From: Alan Cox (alan@lxorguk.ukuu.org.uk)
Date: Thu May 24 2001 - 18:07:03 EST


> [BUG]
> /u2/engler/mc/oses/linux/2.4.4-ac8/drivers/block/cciss.c:613:cciss_ioctl: ERROR:INVERSE:605:613: UNREVERSED 'buff' on error path! set by 'kmalloc':605 [nbytes=1] [rank=easy] [type=SECURITY]
> /* Check kmalloc limits */

Real

> /u2/engler/mc/oses/linux/2.4.4-ac8/fs/freevxfs/vxfs_super.c:182:vxfs_read_super: ERROR:INVERSE:159:182: UNREVERSED 'infp' on error path! set by 'kmalloc':159 [nbytes=36] [rank=easy]
> struct vxfs_sb *rsbp;

Fixed

> /u2/engler/mc/oses/linux/2.4.4-ac8/fs/cmsfs/cmsfsvfs.c:729:cmsfs_lookup: ERROR:INVERSE:665:729: UNREVERSED 'cmsinode' on error path! set by 'kmalloc':665 [nbytes=124] [rank=easy]

Fixed - real bug

> [BUG]
> /u2/engler/mc/oses/linux/2.4.4-ac8/drivers/media/video/zr36120.c:1202:zoran_ioctl: ERROR:INVERSE:1198:1202: UNREVERSED 'vcp' on error path! set by 'vmalloc':1198 [nbytes=20] [rank=easy] [type=SECURITY]
> return -EDOM; /* Too many! */

Real bug but already fixed in -ac

> [BUG]
> /u2/engler/mc/oses/linux/2.4.4-ac8/drivers/mtd/mtdchar.c:314:mtd_ioctl: ERROR:INVERSE:309:314: UNREVERSED 'databuf' on error path! set by 'kmalloc':309 [nbytes=0] [rank=easy] [type=SECURITY]

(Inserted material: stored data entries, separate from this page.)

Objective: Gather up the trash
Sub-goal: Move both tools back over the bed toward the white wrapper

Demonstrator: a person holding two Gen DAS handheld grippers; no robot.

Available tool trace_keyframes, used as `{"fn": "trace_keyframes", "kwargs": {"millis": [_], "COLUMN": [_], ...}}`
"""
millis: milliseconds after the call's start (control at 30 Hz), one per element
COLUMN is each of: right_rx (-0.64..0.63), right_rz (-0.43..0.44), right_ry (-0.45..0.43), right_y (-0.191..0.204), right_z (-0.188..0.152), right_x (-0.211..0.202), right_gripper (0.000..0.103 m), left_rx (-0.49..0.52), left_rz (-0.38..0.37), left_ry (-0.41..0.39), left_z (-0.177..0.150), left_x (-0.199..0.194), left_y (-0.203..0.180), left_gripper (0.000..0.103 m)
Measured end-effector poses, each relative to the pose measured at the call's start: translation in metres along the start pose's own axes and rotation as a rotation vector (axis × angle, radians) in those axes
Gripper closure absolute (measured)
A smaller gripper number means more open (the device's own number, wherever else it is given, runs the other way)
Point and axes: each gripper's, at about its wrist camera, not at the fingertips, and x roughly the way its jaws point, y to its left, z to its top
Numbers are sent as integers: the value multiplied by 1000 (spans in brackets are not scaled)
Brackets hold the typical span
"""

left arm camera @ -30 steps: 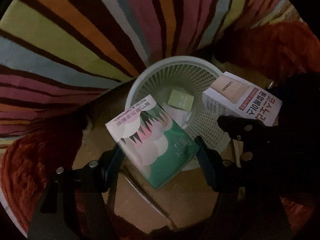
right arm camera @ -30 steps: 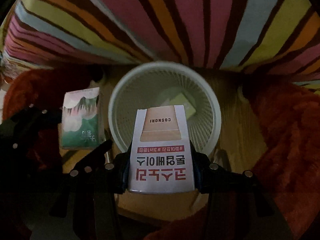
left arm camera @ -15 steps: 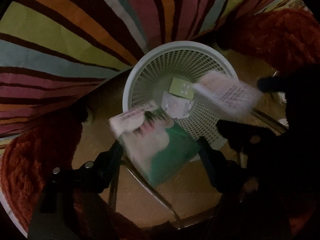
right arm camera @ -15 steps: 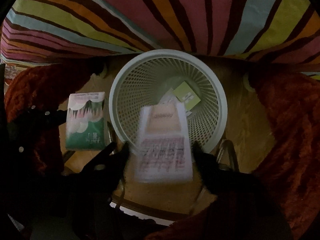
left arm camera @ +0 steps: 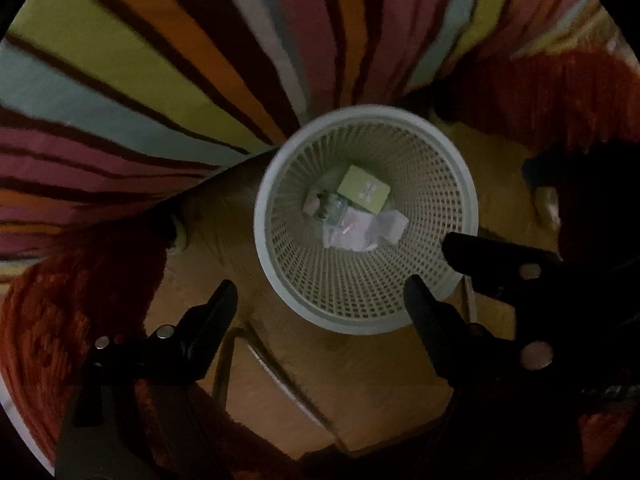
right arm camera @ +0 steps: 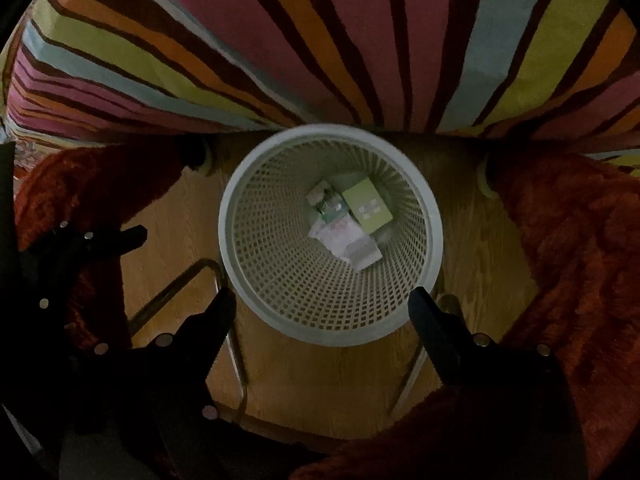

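Claws first: left gripper (left arm camera: 320, 292) and right gripper (right arm camera: 320, 300) hover above a white mesh basket (right arm camera: 256, 280), jaws opening with nothing between them. Deeper down, small boxes (right arm camera: 368, 204) lie at the bottom, apparently dropped trash. Striped fabric (right arm camera: 320, 40) lies beyond.

The left tool (left arm camera: 320, 292) is matte black plastic: two tapering, wedge-shaped fingers that rise from the lower left and lower right of the frame, with round silvery screw heads on the bodies behind them. The right tool (right arm camera: 322, 302) has the same look, black pointed fingers with small bright screws, its housing lost in shadow along the bottom edge.
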Motion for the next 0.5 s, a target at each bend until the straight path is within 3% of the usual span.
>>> {"fn": "trace_keyframes", "kwargs": {"millis": [100, 200, 233, 333, 500], "right_rx": [0, 1, 1, -62, -165], "right_rz": [13, 46, 46, -15, -104], "right_ry": [-71, -212, -212, -478, -781], "right_y": [1, -2, -2, 6, 23], "right_z": [-4, -9, -9, -15, -14], "right_x": [-15, -42, -42, -93, -144], "right_gripper": [20, 19, 19, 19, 19], "left_rx": [-82, -152, -174, -235, -303], "left_rz": [-34, -95, -109, -126, -150], "left_ry": [-87, -198, -244, -355, -519], "left_z": [-5, -11, -13, -12, 2], "left_x": [-21, -46, -57, -87, -130], "left_y": [17, 36, 43, 62, 91], "left_gripper": [20, 20, 20, 20, 20]}}
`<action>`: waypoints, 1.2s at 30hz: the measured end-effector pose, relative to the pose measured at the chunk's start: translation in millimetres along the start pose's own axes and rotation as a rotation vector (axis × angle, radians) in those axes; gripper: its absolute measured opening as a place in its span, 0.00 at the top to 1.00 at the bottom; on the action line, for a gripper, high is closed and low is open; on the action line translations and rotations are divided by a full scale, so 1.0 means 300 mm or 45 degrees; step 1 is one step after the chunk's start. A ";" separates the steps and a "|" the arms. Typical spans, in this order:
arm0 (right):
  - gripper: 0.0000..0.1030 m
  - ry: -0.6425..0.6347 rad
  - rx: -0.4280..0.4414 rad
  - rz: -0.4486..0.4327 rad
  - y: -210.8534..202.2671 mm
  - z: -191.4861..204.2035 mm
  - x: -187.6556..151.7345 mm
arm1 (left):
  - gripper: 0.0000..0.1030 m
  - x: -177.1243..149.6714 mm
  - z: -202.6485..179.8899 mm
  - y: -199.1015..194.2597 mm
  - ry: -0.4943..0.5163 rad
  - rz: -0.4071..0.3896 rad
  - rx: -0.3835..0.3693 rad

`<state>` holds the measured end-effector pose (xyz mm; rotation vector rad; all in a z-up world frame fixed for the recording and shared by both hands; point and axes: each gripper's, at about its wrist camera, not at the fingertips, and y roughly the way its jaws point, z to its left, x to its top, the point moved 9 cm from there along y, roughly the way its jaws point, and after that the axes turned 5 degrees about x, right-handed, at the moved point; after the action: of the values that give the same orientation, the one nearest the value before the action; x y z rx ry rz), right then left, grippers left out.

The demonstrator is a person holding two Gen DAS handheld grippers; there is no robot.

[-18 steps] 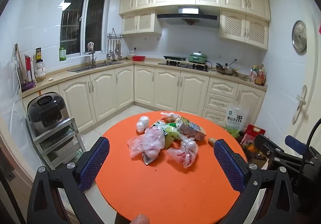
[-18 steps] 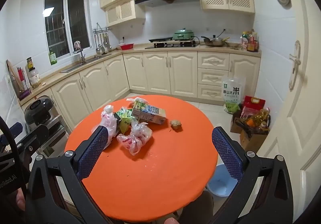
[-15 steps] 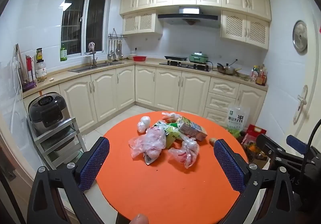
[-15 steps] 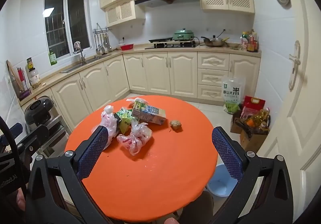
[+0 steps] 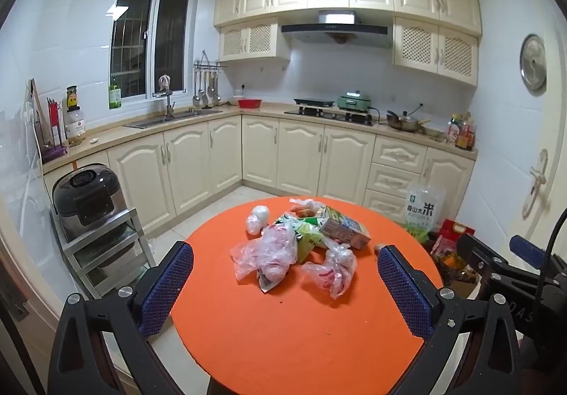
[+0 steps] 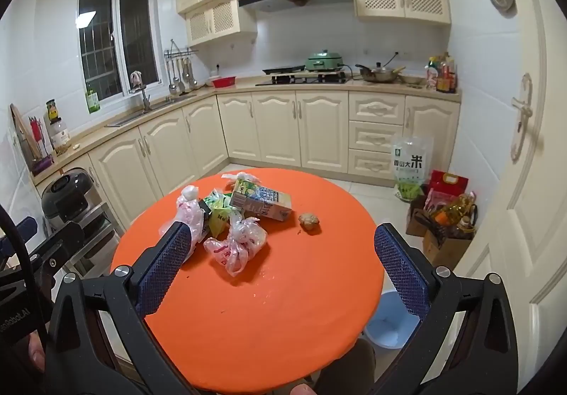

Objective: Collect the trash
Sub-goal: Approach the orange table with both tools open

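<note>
Both the left gripper (image 5: 285, 285) and right gripper (image 6: 283, 262) hover with jaws spread wide, empty. The trash pile (image 6: 230, 214) sits far-left on the orange counter (image 6: 283, 306) (bags look limp); a shallow pinch could probably tear plastic or scatter pieces.

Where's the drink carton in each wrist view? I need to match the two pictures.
Left wrist: the drink carton lies right of centre, at the far right of the trash pile, on the orange table.
Right wrist: the drink carton lies left of centre, at the pile's far side, left of the small brown lump.
Shared landmark: the green pot on the counter by the stove.
</note>
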<state>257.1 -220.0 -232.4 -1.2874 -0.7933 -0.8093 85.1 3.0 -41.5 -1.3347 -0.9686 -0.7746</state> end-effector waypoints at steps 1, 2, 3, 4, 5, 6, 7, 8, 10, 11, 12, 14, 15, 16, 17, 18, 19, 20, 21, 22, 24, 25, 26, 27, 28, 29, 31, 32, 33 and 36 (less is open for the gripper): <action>0.00 -0.001 -0.001 -0.004 0.000 -0.002 0.002 | 0.01 -0.001 -0.001 0.003 0.000 0.001 0.002; 0.00 -0.005 0.000 -0.007 0.004 0.007 0.001 | 0.01 -0.002 -0.004 0.005 -0.002 0.003 0.002; 0.00 -0.008 0.001 -0.010 0.005 0.010 0.003 | 0.01 -0.003 -0.006 0.008 -0.005 0.007 -0.006; 0.00 -0.010 0.001 -0.012 0.004 0.012 0.005 | 0.01 -0.005 -0.010 0.013 -0.009 0.011 -0.018; 0.00 -0.013 0.002 -0.014 0.003 0.014 0.006 | 0.01 -0.007 -0.014 0.014 -0.017 0.011 -0.037; 0.00 -0.013 0.004 -0.015 0.003 0.012 0.006 | 0.01 -0.008 -0.015 0.014 -0.021 0.010 -0.044; 0.00 -0.013 0.005 -0.014 0.004 0.011 0.005 | 0.01 -0.009 -0.019 0.015 -0.021 0.006 -0.054; 0.00 -0.013 0.006 -0.014 0.006 0.011 0.005 | 0.01 -0.009 -0.018 0.016 -0.019 0.003 -0.054; 0.00 -0.011 0.005 -0.013 0.009 0.012 0.004 | 0.01 -0.011 -0.018 0.018 -0.010 -0.006 -0.048; 0.00 -0.009 0.004 -0.011 0.012 0.011 0.004 | 0.01 -0.010 -0.016 0.020 -0.008 -0.008 -0.046; 0.00 -0.008 0.002 -0.011 0.014 0.009 0.004 | 0.01 -0.011 -0.019 0.025 -0.006 -0.009 -0.046; 0.00 -0.010 -0.007 -0.009 0.018 0.000 0.004 | 0.01 -0.010 -0.025 0.027 -0.004 -0.006 -0.050; 0.00 -0.011 -0.008 -0.007 0.021 -0.004 0.004 | 0.01 -0.012 -0.027 0.033 -0.004 -0.003 -0.052; 0.00 -0.012 -0.009 -0.004 0.027 -0.008 0.004 | 0.01 -0.012 -0.030 0.042 -0.003 0.001 -0.054; 0.00 -0.012 -0.010 -0.002 0.032 -0.012 0.002 | 0.01 -0.014 -0.034 0.048 -0.003 0.006 -0.057; 0.00 -0.011 -0.012 0.002 0.038 -0.015 0.002 | 0.01 -0.017 -0.038 0.058 -0.001 0.012 -0.058; 0.00 -0.011 -0.013 0.006 0.045 -0.020 0.002 | 0.01 -0.018 -0.041 0.067 0.001 0.017 -0.059; 0.00 -0.009 -0.015 0.010 0.052 -0.027 0.002 | 0.01 -0.020 -0.044 0.079 0.004 0.022 -0.059; 0.00 -0.008 -0.016 0.014 0.058 -0.028 0.005 | 0.01 -0.021 -0.048 0.087 0.006 0.026 -0.059; 0.00 -0.007 -0.015 0.017 0.066 -0.030 0.006 | 0.01 -0.018 -0.051 0.096 0.008 0.028 -0.059; 0.00 -0.008 -0.014 0.023 0.083 -0.040 0.008 | 0.01 -0.013 -0.059 0.114 0.011 0.030 -0.058; 0.00 -0.010 -0.014 0.025 0.090 -0.045 0.006 | 0.01 -0.014 -0.062 0.125 0.012 0.032 -0.056; 0.00 -0.012 -0.013 0.026 0.097 -0.048 0.004 | 0.01 -0.011 -0.070 0.137 0.012 0.033 -0.055; 0.00 -0.014 -0.012 0.030 0.106 -0.054 0.003 | 0.01 -0.012 -0.078 0.153 0.014 0.037 -0.056; 0.00 -0.013 -0.011 0.035 0.116 -0.065 0.001 | 0.01 -0.014 -0.083 0.169 0.016 0.044 -0.052; 0.00 -0.010 -0.009 0.042 0.128 -0.073 -0.001 | 0.01 -0.019 -0.091 0.185 0.019 0.050 -0.048; 0.00 -0.004 -0.004 0.057 0.153 -0.090 -0.006 | 0.01 -0.027 -0.105 0.215 0.026 0.067 -0.042; 0.00 -0.002 -0.003 0.067 0.168 -0.098 -0.010 | 0.01 -0.032 -0.112 0.236 0.029 0.079 -0.037; 0.00 0.000 -0.003 0.075 0.182 -0.104 -0.013 | 0.01 -0.038 -0.118 0.255 0.032 0.091 -0.033; 0.00 0.002 -0.005 0.108 0.233 -0.138 -0.024 | 0.01 -0.056 -0.145 0.314 0.042 0.134 -0.027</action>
<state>316.0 -253.5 -277.5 -1.3149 -0.7317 -0.7443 168.2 -31.6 -96.0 -1.3759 -0.8596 -0.7258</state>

Real bug - already fixed in -ac

> [BUG] hidden in macro.
> /u2/engler/mc/oses/linux/2.4.4-ac8/drivers/net/wan/lmc/lmc_main.c:510:lmc_ioctl: ERROR:INVERSE:503:510: UNREVERSED 'data' on error path! set by 'kmalloc':503 [nbytes=1] [rank=easy] [type=SECURITY]
> if(xc.data == 0x0){

Real bug -fixed

> [BUG] security hole
> /u2/engler/mc/oses/linux/2.4.4-ac8/drivers/isdn/isdn_ppp.c:788:isdn_ppp_write: ERROR:INVERSE:781:788: UNREVERSED 'skb' on error path! set by 'alloc_skb':781 [nbytes=168] [rank=hard] [type=SECURITY]
> * we need to reserve enought space in front of

Real bug - fixed

> [BUG] frees it below.
> /u2/engler/mc/oses/linux/2.4.4-ac8/net/wanrouter/wanproc.c:271:router_proc_read: ERROR:INVERSE:262:271: UNREVERSED 'page' on error path! set by 'kmalloc':262 [nbytes=1] [rank=hard] [type=SECURITY]
>

Real bug - already fixed in -ac

> ---------------------------------------------------------
> [BUG] looks like they are supposed to release the request.
> /u2/engler/mc/oses/linux/2.4.4-ac8/drivers/scsi/scsi_ioctl.c:324:scsi_ioctl_send_command: ERROR:INVERSE:304:324: UNREVERSED 'SRpnt' on error path! set by 'scsi_allocate_request':304 [nbytes=216] [rank=hard] [type=SECURITY]
> }

Looks like it - harder to fix so queued to look at

>
> [BUG]
>
/u2/engler/mc/oses/linux/2.4.4-ac8/net/irda/irlan/irlan_common.c:227:irlan_open: ERROR:INVERSE:216:227: UNREVERSED 'self' on error path! set by 'kmalloc':216 [nbytes=976] [rank=easy]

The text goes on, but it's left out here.